For the second straight meeting of the Federal Open Market Committee, the Fed made no meaningful changes in its monetary policy: The central bank’s target for short-term interest rates will remain near zero, where it has been for three years, and the Fed is continuing its plans to shift $400 billion of its bond portfolio into longer-term securities to try to lower long-term interest rates.
In effect, the central bank concluded that the economy — on track to post its strongest growth in the final months of 2011 than in any previous quarter this year — is muddling along well enough. Eyeing that emerging economic stability, the Fed has rejected taking more unconventional steps to strengthen it, such as buying hundreds of billions of dollars worth of securities using newly created money.
At least one official, Chicago Federal Reserve President Charles Evans, disagreed. Evans dissented from the decision for the second straight meeting, preferring that the Fed take more action to ease monetary policy and support growth.
The Fed statement made no mention of any changes in the central bank’s communication style. Fed leaders have been discussing ways to more clearly communicate with the public. For example they have been considering setting a more explicit target for inflation or unemployment, or announcing what they expect their interest rate policies to be in the future.
That debate — over how best to guide investor expectations about the Fed’s future actions — is likely to carry over into 2012. Some Fed leaders would be more open to new steps for boosting growth if it were done in the context of a broader strategy.
The decision to stand pat Tuesday reflected a somewhat brighter outlook from the central bank: that the economy is plugging along more solidly than it was a few months ago, despite headwinds from Europe and elsewhere. The Fed statement said that information gained since the policymakers’ last meeting in November suggests “the economy has been expanding moderately, notwithstanding some apparent slowing in global growth.”
Still, the statement suggested that despite some recent positive signs for the economy, there were no champagne corks popping around the mahogany conference table where Fed officials gather eight times a year to set the nation’s monetary policy.
Officials acknowledged the fall in the unemployment rate over the past two months — to 8.6 percent in November from 9.1 percent in September — but reiterated that too many Americans were still out of work.
They noted that investment by businesses in warehouses and factories “appears to be increasing less rapidly” and that the “housing sector remains depressed.”
Fed officials also were clearly worried about the impact of Europe’s deepening debt crisis on the U.S. economy, a recent accord by European leaders in Brussels notwithstanding.
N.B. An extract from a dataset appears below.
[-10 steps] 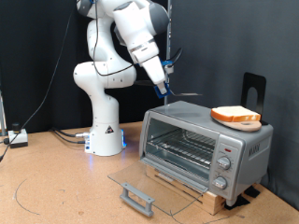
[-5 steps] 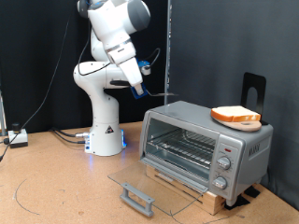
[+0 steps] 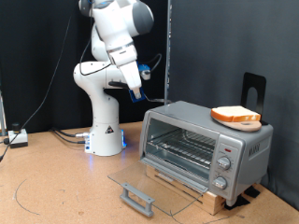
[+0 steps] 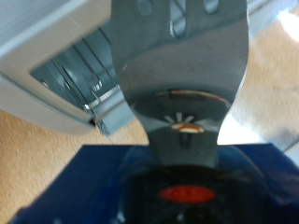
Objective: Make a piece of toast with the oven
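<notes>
Black curtains are hanging behind a brown wooden bench (image 3: 56,187), and I am looking at the white robot arm (image 3: 105,84) standing on it in the left half of the exterior view. Since a second ago the arm has been swinging away from the small silver-grey toaster oven (image 3: 206,145), up and toward the frame's left; over the last half second it is barely moving. Its claw (image 3: 136,93) is now hanging in the upper middle of the frame, well apart from the oven and above the oven's left end. Whether the claw is spread or pressed together I cannot tell: the exterior view shows it too small, and the wrist view is mostly filled by a blurred grey metal part.

The oven's glass door (image 3: 154,189) is lying folded down flat on the bench, with its grey handle (image 3: 136,197) toward the lower middle of the frame, and the wire rack (image 3: 182,147) inside is bare. The flat slice of bread with pale face and golden-brown crust (image 3: 235,116) is resting on top of the oven at its right end, untouched by the claw. So I judge the door-opening done, with the bread not yet loaded onto the rack.
</notes>
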### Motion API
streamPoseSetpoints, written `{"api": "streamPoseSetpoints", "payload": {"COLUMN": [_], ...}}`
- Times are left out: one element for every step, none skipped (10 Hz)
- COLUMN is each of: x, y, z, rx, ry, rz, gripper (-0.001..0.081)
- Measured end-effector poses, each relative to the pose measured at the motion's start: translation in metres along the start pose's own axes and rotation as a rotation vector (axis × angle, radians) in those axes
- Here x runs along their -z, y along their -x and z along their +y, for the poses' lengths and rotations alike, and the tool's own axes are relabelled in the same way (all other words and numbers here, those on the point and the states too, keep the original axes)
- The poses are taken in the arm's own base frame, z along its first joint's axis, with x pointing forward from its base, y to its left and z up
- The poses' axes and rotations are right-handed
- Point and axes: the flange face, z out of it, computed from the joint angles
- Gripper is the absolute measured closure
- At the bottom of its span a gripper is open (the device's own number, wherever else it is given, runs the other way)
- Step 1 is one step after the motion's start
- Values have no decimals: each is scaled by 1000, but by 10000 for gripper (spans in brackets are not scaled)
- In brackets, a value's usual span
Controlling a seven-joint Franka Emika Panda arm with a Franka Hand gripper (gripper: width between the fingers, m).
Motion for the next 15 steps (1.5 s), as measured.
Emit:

Their statement kept language stating that “strains in global financial markets continue to pose significant downside risks.”
“The Fed continues to be disappointed in the pace of the recovery and the evolution of inflation, while acknowledging a better growth trajectory recently,” said Paul Edelstein, director of financial economics at IHS Global Insight, in a report. “So any decision on additional stimulus is deferred until next year.”